AP described an upgraded underwear bomb plot. Like the earlier one, it was “designed to be used in a passenger’s underwear, but this time” US officials called it “more refined.”
On May 7, the FBI issued a brief statement, saying:
“As a result of close cooperation with our security and intelligence partners overseas, an improvised explosive device (IED) designed to carry out a terrorist attack has been seized abroad.”
“The FBI currently has possession of the IED and is conducting technical and forensics analysis on it.
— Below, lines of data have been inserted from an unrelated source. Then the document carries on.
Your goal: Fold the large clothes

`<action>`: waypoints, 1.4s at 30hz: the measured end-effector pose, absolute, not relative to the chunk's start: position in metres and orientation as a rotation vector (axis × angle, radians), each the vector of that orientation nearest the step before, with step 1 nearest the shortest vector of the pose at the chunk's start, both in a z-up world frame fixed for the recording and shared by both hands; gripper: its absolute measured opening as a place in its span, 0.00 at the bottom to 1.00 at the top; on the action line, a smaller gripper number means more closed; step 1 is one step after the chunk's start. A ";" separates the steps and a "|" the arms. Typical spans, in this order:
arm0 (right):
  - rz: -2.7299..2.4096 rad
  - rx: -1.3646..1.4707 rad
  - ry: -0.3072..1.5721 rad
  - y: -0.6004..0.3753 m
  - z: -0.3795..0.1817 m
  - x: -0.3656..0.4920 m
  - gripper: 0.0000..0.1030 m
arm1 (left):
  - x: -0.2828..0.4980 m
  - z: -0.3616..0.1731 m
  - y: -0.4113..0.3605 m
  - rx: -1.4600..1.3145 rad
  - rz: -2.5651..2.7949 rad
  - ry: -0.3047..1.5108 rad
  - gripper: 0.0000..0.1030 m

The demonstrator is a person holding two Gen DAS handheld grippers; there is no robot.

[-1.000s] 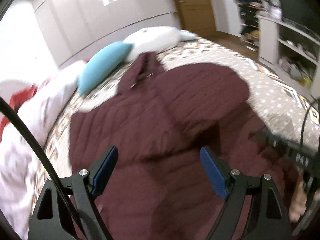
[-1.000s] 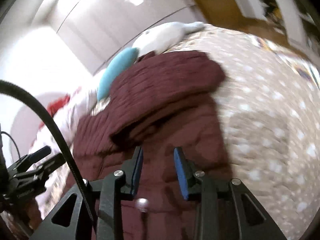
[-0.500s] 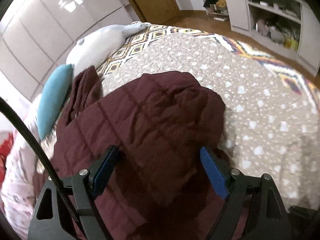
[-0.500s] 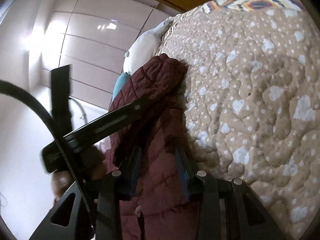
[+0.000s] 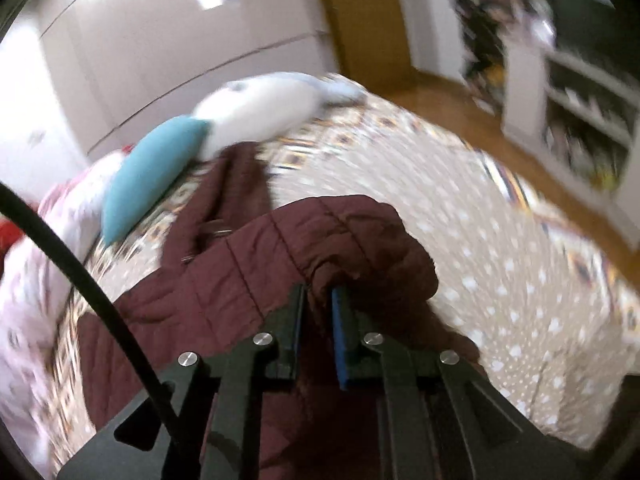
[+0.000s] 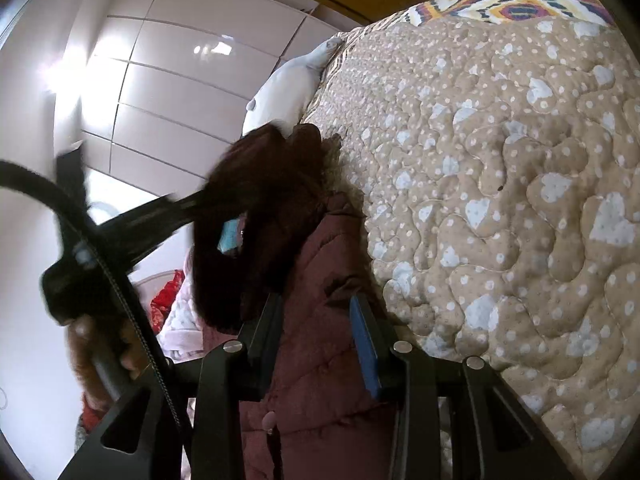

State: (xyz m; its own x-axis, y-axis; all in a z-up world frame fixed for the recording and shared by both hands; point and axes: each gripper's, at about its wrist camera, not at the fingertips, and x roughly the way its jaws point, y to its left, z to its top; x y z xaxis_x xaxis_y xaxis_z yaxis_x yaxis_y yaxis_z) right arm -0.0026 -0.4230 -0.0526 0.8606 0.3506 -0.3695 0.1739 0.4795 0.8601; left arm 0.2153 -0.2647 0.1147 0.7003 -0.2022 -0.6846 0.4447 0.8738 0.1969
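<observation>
Pinching puffy quilted maroon coat (image 5: 256, 276), left gripper (image 5: 318, 300) closed.

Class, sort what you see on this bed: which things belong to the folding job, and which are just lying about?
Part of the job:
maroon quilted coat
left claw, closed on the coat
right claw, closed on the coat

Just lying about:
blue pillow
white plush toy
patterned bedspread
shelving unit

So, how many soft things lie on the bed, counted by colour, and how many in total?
Maroon: 1, the quilted coat
Teal: 1, the pillow
White: 1, the plush toy
Pink-white: 1, the bedding at the left edge
Total: 4
</observation>
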 end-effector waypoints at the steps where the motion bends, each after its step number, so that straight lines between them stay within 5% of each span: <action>1: 0.113 1.077 0.552 -0.423 -0.052 -0.002 0.36 | 0.218 0.123 -0.245 0.320 -0.352 0.707 0.12; 7: 0.097 1.051 0.565 -0.419 -0.050 0.003 0.36 | 0.248 0.131 -0.113 0.176 -0.122 0.719 0.12; 15: 0.083 1.038 0.577 -0.415 -0.049 0.012 0.36 | 0.279 0.045 0.011 0.093 0.060 0.891 0.17; 18: 0.078 1.042 0.582 -0.415 -0.050 0.014 0.36 | 0.271 0.032 0.039 -0.004 0.028 0.923 0.31; 20: 0.076 1.045 0.583 -0.416 -0.051 0.015 0.36 | 0.261 0.030 0.056 -0.074 0.006 0.911 0.49; 35: 0.033 0.998 0.644 -0.414 -0.042 0.021 0.36 | 0.227 0.041 0.128 -0.227 0.062 0.893 0.52; 39: -0.036 0.766 0.693 -0.388 0.002 0.031 0.51 | 0.229 0.053 0.115 -0.159 0.017 0.863 0.63; 42: -0.015 0.630 0.728 -0.366 0.028 0.054 0.51 | 0.244 0.051 0.100 -0.072 0.007 0.883 0.65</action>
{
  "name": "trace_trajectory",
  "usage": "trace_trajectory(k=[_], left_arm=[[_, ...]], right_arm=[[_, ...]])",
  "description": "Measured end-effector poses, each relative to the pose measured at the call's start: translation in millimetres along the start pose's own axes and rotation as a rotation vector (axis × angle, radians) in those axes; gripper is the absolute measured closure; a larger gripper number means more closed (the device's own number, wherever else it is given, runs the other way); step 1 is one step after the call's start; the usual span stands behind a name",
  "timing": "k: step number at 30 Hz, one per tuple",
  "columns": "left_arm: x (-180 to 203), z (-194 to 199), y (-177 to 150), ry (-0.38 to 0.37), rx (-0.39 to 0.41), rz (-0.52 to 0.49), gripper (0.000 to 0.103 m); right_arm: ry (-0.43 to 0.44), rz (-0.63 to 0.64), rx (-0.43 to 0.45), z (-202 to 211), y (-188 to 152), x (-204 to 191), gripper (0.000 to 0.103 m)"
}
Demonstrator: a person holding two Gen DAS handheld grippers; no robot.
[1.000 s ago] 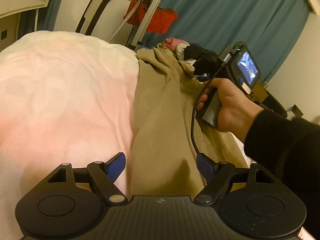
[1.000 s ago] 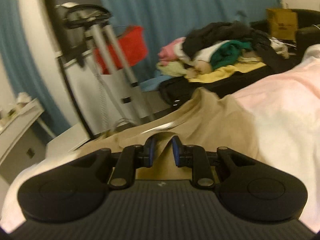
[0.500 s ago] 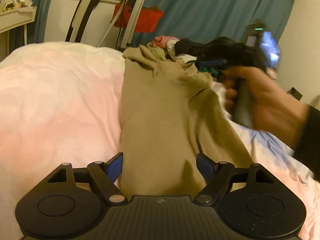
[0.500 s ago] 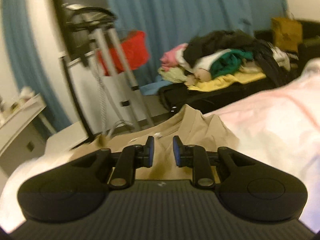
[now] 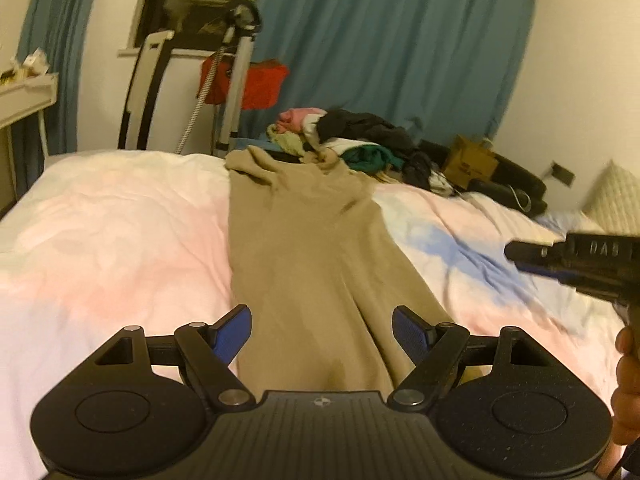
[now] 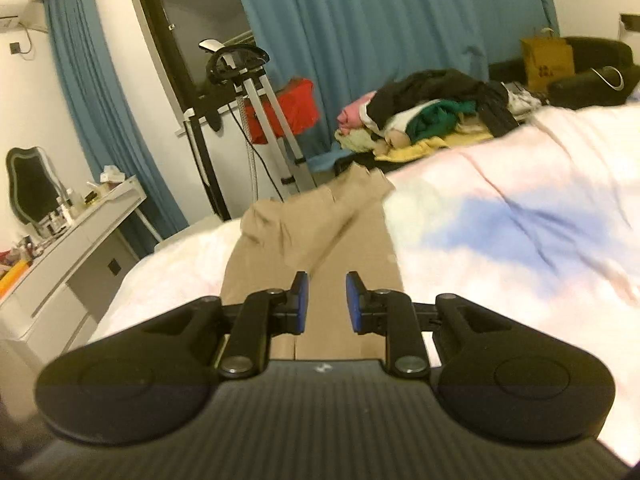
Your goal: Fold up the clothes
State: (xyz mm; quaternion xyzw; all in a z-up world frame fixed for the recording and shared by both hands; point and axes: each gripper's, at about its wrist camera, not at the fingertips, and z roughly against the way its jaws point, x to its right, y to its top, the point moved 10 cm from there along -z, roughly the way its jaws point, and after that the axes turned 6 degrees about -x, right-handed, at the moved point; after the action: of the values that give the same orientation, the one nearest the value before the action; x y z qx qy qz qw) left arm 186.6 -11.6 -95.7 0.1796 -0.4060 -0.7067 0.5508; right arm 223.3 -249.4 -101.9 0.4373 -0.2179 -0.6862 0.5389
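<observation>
A tan garment (image 5: 312, 248) lies stretched lengthwise on the bed's pink, white and blue cover (image 5: 100, 240), its far end rumpled at the bed's edge. My left gripper (image 5: 322, 326) hovers over the garment's near end, open wide, with nothing between its blue pads (image 5: 236, 328). My right gripper (image 5: 516, 256) pokes in from the right edge of the left wrist view, gripped by a hand (image 5: 626, 380). In its own view the right gripper (image 6: 326, 300) hangs above the tan garment (image 6: 320, 232); its jaws stand a narrow gap apart and hold nothing.
A heap of mixed clothes (image 5: 352, 140) is piled beyond the bed's far edge. A metal stand with a red bag (image 5: 244, 80) rises behind it, before blue curtains. A white dresser (image 6: 80, 232) flanks the bed. A brown paper bag (image 5: 470, 160) and a pillow (image 5: 616, 200) lie far right.
The right gripper and its hand pulled back from the garment's far end, swinging from mid-picture to the right edge of the left view. My left gripper rose a little and rolled level.
</observation>
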Motion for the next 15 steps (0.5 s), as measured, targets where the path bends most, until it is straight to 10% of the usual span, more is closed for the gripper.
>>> trace_trajectory(k=[3, 7, 15], left_arm=[[18, 21, -19, -0.002, -0.017, -0.057, 0.025], [46, 39, -49, -0.057, -0.057, -0.128, 0.032], [104, 36, -92, -0.114, -0.139, -0.370, 0.046]], right_arm=[[0.012, -0.028, -0.022, 27, -27, 15, 0.077], [0.039, -0.102, -0.046, 50, -51, 33, 0.034], [0.087, -0.333, -0.055, 68, -71, 73, 0.032]])
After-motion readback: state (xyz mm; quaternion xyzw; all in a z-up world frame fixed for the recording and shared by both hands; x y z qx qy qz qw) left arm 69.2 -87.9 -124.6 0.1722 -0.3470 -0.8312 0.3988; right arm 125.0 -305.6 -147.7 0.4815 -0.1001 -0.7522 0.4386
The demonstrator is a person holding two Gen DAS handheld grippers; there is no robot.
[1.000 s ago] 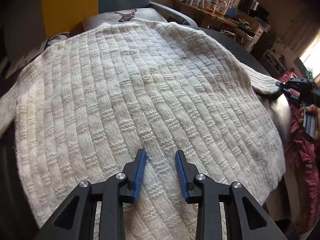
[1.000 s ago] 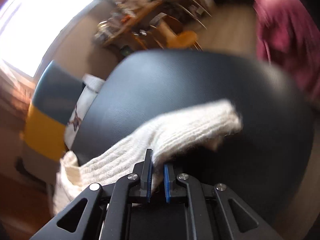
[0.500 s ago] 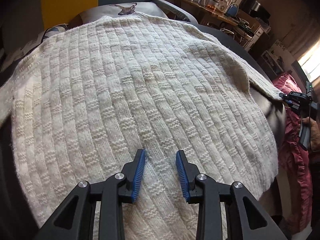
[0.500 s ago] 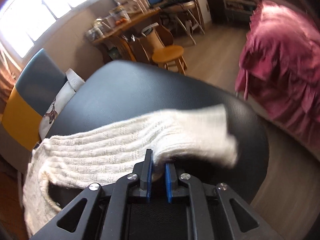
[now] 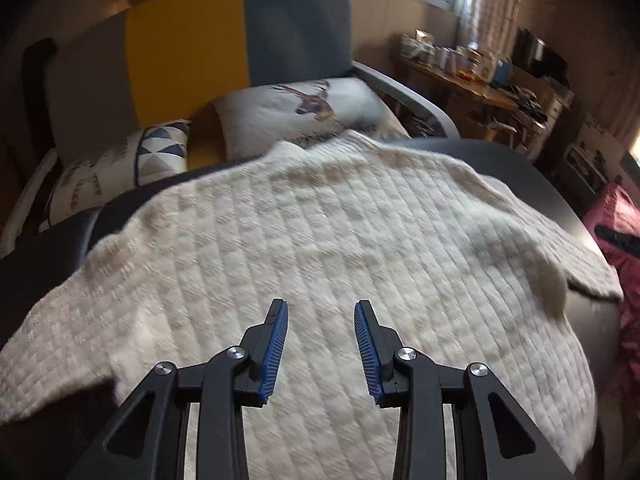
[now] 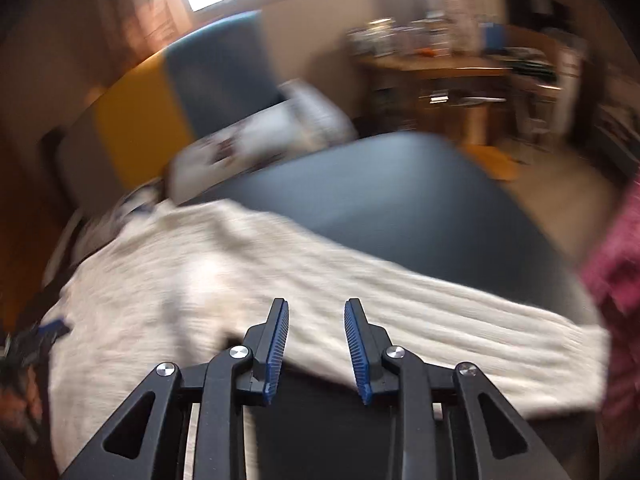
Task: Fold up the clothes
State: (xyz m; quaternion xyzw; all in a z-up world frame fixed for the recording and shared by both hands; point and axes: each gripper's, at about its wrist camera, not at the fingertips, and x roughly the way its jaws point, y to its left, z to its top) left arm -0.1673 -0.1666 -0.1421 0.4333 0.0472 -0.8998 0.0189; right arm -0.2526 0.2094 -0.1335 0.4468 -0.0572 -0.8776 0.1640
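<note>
Sweater flat on dark table, both grippers, left and right, spread wide above it, holding nothing.

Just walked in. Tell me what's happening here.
A person with a handheld gripper in each hand is folding a cream knit sweater spread on a dark padded surface. The left gripper hangs open over the sweater body, holding nothing. The right gripper is open over a sleeve lying stretched out flat. No fold is visible yet.
</note>
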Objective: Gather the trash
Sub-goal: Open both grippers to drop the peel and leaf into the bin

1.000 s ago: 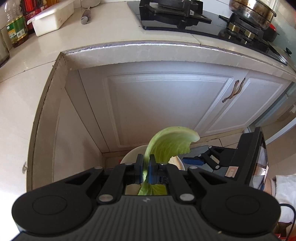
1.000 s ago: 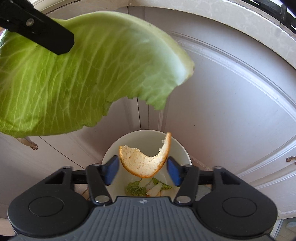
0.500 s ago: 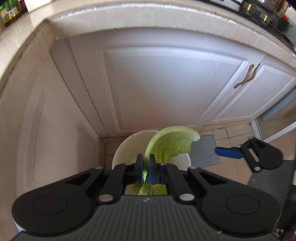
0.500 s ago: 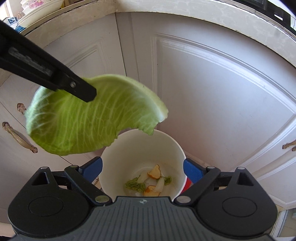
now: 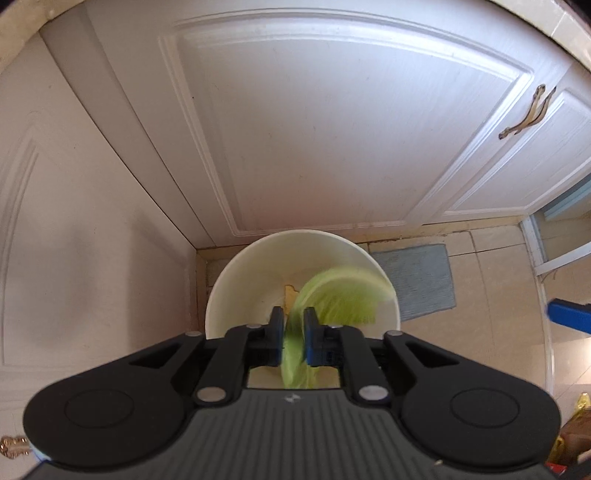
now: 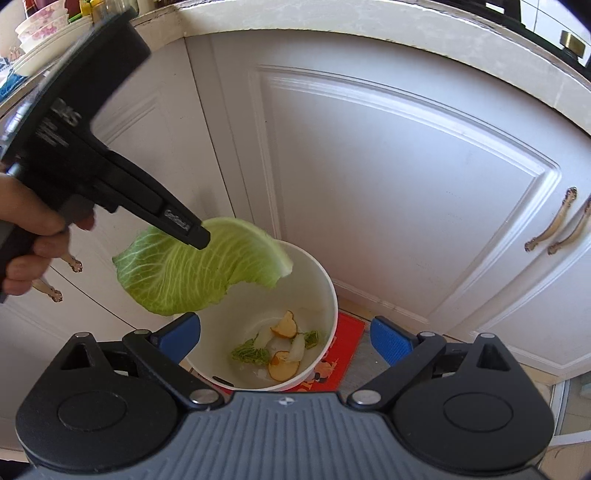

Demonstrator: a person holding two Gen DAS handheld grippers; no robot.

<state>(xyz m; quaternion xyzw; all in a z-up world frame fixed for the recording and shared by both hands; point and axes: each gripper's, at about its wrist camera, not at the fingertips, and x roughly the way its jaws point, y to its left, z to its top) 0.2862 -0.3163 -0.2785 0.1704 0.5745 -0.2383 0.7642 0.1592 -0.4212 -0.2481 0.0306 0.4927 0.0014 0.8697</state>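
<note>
A white trash bin (image 5: 236, 284) (image 6: 317, 280) stands on the floor in the cabinet corner. My left gripper (image 5: 294, 326) is shut on a green cabbage leaf (image 5: 343, 295) and holds it over the bin's mouth; the leaf is blurred in the left wrist view. In the right wrist view the left gripper (image 6: 195, 236) pinches the leaf (image 6: 195, 273) above the bin's left rim. My right gripper (image 6: 286, 338) is open and empty above the bin. Orange peel pieces (image 6: 283, 363) and vegetable scraps (image 6: 249, 354) lie on the bin's bottom.
White cabinet doors (image 5: 332, 129) close in behind and left of the bin, with bronze handles (image 6: 554, 229). A grey mat (image 5: 417, 277) and a red mat (image 6: 343, 343) lie on the tiled floor beside the bin. The countertop edge (image 6: 332, 14) runs above.
My left gripper has lowered the cabbage leaf from counter height to the bin's mouth. My right gripper opened and dropped the orange peel into the bin, then stayed open.
</note>
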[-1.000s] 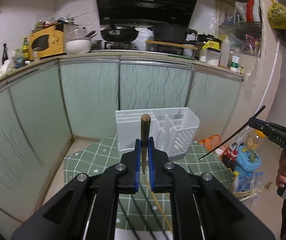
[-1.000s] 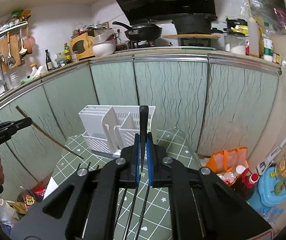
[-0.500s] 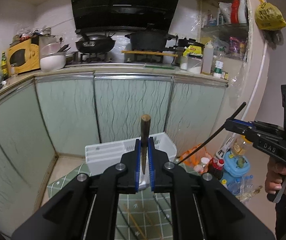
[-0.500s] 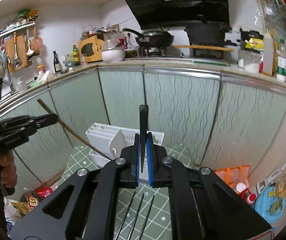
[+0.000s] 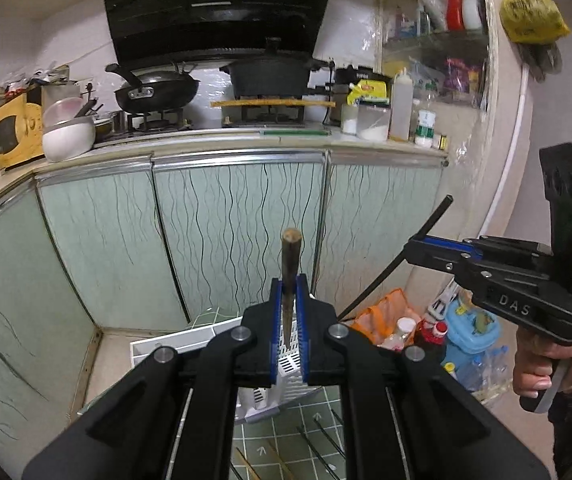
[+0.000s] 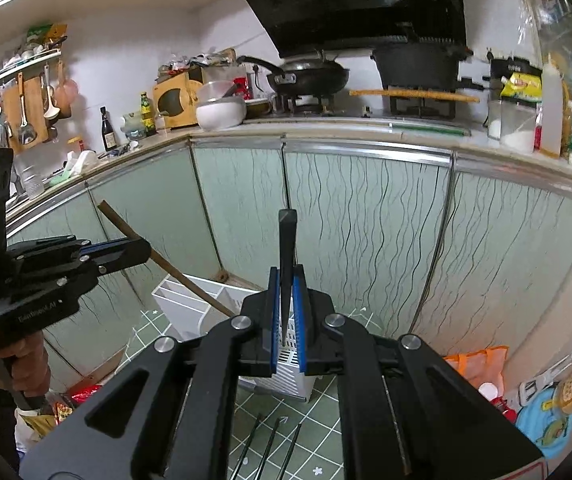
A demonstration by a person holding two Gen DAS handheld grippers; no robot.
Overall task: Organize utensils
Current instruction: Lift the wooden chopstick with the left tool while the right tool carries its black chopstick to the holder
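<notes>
My left gripper (image 5: 289,292) is shut on a brown wooden chopstick (image 5: 289,256) that stands up between the blue pads. My right gripper (image 6: 287,284) is shut on a black chopstick (image 6: 287,240), also upright. A white plastic utensil holder (image 6: 189,300) with slotted compartments stands on the green checked mat (image 6: 326,400), below and just beyond both grippers; it also shows in the left wrist view (image 5: 173,344). In the left wrist view the right gripper (image 5: 422,246) is at the right. In the right wrist view the left gripper (image 6: 141,248) is at the left, its chopstick slanting down toward the holder.
Several black chopsticks (image 6: 269,444) and brown ones (image 5: 253,464) lie on the mat. Pale green cabinet doors (image 5: 237,232) close off the back. Bags and bottles (image 5: 466,328) crowd the floor at the right. The counter (image 5: 245,132) holds pans and jars.
Both grippers have risen and tilted up with their chopsticks. The holder has dropped lower in both views and is partly hidden behind the fingers. The grippers have come closer together.
</notes>
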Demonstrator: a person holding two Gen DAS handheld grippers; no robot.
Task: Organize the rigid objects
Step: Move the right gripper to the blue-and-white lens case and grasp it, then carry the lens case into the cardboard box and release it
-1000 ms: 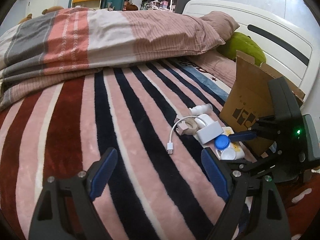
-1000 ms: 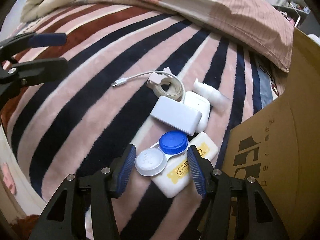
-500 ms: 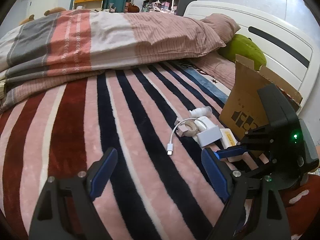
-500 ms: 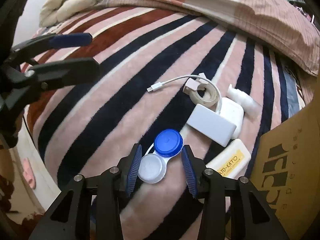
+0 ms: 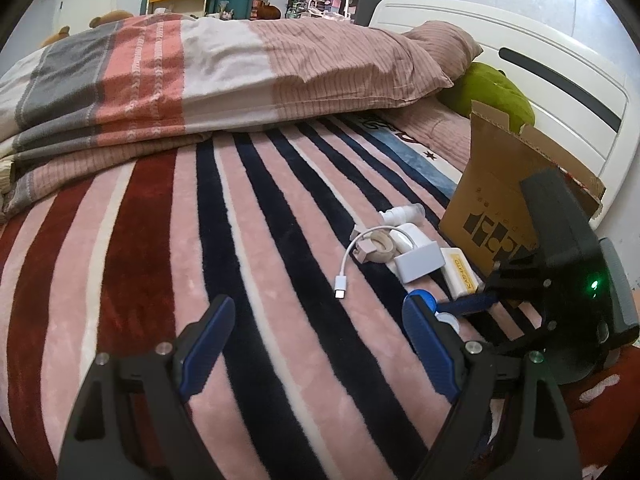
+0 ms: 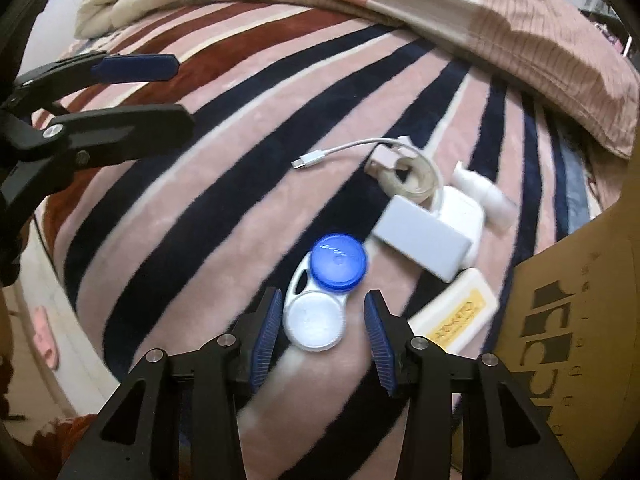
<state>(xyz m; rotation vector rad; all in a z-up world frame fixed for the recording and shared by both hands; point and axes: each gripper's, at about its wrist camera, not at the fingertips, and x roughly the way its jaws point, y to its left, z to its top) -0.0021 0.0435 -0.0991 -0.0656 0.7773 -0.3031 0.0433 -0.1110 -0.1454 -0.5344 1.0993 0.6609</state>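
From the left wrist, the contact lens case (image 6: 322, 292) is mostly hidden. It lies on the bed (image 6: 224, 184), dragged clear of the pile; the right hand-held gripper (image 6: 320, 330) now stands released around it, the left hand-held gripper (image 5: 316, 344) spread wide.

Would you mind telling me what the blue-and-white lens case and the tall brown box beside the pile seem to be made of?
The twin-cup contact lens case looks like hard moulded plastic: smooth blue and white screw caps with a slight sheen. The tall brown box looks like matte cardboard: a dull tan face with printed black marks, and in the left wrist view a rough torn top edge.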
Initial exploitation indicates that the device is very similar to IEDs that have been used previously by al Qaeda in the Arabian Peninsula (AQAP) in attempted terrorist attacks, including against aircraft and for targeted assassinations.”
“The device never presented a threat to public safety, and the US government is working closely with international partners to address associated concerns with the device.”
“We refer you to the Department of Homeland Security, including the Transportation Security Administration, regarding ongoing security measures to safeguard the American people and the traveling public.”
The device contained no metal. It’s not clear if body scanners could have detected it. Officials said an alleged Yemen-based bomber hadn’t yet picked a target or bought plane tickets. CIA agents seized the device before he had a chance. The suspect wasn’t identified.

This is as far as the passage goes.